▸ **DATA PROVIDED**
◆ ◆ ◆ ◆
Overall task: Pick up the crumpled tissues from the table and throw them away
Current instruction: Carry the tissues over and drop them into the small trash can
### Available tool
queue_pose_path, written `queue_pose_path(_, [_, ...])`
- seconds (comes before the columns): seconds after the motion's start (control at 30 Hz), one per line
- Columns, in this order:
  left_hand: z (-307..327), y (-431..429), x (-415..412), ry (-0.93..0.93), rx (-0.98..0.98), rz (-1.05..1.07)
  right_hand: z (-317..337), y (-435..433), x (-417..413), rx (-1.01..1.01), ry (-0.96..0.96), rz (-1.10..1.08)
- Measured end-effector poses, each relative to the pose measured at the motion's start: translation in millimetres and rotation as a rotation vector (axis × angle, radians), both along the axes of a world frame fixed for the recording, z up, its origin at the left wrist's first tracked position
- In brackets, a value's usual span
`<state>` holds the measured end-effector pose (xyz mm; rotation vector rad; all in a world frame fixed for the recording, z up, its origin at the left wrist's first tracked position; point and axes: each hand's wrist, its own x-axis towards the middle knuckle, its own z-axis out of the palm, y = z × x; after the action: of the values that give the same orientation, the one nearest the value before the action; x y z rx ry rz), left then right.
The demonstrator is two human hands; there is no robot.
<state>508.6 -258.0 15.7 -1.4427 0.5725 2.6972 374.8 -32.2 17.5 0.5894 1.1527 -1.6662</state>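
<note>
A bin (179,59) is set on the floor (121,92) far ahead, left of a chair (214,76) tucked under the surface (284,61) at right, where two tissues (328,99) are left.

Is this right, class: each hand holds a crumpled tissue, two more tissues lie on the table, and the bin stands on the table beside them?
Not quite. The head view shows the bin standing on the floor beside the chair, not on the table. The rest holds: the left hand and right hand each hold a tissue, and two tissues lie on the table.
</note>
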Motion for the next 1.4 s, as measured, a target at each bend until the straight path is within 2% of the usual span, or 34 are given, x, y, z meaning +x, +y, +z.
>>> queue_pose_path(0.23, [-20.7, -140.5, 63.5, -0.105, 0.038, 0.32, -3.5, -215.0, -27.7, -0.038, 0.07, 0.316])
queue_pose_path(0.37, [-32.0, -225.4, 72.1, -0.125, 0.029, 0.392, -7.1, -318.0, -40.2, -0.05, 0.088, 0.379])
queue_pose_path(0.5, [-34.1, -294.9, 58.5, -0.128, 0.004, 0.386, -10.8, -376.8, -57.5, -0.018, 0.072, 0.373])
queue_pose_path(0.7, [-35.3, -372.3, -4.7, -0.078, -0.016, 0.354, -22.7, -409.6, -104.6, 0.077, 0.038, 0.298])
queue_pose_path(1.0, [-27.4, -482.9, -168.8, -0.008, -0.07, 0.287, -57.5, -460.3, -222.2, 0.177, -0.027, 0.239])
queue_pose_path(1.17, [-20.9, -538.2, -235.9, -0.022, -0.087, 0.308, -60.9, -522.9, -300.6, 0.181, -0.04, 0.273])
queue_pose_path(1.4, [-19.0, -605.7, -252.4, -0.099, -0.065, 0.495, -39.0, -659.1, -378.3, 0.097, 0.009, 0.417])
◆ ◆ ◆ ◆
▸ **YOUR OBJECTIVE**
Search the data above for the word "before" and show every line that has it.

▸ **RESPONSE BELOW**
- seconds (comes before the columns): seconds after the motion's start (control at 30 Hz), one per line
`<state>` holds the measured end-effector pose (xyz mm; rotation vector rad; all in a world frame fixed for the recording, z up, its origin at the left wrist's first tracked position; point and axes: each hand's wrist, its own x-axis towards the middle knuckle, its own z-axis out of the palm, y = z × x; after the action: of the values that give the same orientation, the one nearest the value before the action; x y z rx ry rz), left then right.

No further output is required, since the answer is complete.